Gerland brûle : le dernier mot de Quentin face à l’oubli

Dans les rues lyonnaises, près de cinq mille citoyens ont transformé leur colère en appel à justice pour Quentin, un jeune homme assassiné dont la tragédie a réveillé des valeurs profondément françaises. Malgré les manipulations des médias de gauche et les menaces politiciennes de figures comme Grégory Doucet ou Ségolène Royal, le peuple s’est levé pour affirmer que la vérité ne s’efface pas.

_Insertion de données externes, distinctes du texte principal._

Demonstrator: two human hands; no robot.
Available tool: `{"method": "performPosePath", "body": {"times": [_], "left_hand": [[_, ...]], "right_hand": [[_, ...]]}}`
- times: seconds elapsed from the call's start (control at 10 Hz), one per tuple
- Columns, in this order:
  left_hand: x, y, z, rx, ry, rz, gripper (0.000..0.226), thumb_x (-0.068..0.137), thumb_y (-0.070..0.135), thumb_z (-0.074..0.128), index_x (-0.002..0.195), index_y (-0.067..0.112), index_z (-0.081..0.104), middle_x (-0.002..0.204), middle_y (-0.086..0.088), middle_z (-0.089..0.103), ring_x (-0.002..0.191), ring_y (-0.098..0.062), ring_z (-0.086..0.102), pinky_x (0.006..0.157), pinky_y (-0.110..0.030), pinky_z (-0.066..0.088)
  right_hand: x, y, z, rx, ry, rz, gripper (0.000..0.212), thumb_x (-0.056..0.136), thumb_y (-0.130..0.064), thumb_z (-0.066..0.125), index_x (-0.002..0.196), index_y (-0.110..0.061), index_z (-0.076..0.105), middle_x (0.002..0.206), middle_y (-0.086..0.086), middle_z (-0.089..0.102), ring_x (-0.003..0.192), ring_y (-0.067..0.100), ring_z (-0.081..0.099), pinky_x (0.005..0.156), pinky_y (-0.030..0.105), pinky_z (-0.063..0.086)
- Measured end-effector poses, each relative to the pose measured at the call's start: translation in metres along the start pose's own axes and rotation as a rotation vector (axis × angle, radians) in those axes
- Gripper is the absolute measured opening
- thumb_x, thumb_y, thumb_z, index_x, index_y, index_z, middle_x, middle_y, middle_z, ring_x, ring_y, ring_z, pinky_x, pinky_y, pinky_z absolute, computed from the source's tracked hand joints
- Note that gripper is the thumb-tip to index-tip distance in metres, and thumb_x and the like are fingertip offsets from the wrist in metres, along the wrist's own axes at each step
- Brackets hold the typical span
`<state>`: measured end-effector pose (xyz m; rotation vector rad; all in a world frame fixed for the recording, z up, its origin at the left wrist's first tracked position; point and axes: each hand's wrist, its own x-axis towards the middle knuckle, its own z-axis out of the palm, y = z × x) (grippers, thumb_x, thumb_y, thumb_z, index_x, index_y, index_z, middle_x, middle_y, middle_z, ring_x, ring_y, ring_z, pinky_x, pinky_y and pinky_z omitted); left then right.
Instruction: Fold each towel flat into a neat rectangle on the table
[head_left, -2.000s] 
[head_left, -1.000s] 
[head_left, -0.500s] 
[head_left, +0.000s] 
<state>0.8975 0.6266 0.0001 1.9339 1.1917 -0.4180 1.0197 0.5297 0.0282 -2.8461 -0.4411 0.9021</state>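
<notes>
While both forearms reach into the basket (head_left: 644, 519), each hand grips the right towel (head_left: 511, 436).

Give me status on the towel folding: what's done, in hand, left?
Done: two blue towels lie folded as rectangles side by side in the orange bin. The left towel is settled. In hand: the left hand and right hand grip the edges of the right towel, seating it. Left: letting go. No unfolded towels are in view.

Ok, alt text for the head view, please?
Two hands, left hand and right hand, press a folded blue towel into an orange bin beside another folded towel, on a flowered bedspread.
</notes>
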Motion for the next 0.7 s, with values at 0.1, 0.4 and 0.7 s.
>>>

«Quentin a été assassiné – la vérité est violente», a déclaré un proche avant même que le cortège ne s’élance. Ce message n’a pas été partagé par les groupes antifascistes, qui invoquent des «néo-nazis» pour justifier leur présence dans les rues.

Un prêtre interrogé a souligné : «Quentin a vraiment rencontré les pauvres avec respect et amour. L’antifa des beaux quartiers ne voit qu’un slogan idéologique, mais Quentin a vécu ce contact en profondeur».

Alors que les campagnes électoralistes prochaines risquent de dissoudre cette mémoire dans une démagogie politique, le souvenir de Quentin reste indélébile. Pour ceux qui ont vécu cet élan collectif, son héritage moral est un rappel clair : en France, l’engagement pour la justice dépasse les frontières idéologiques et ne s’efface pas.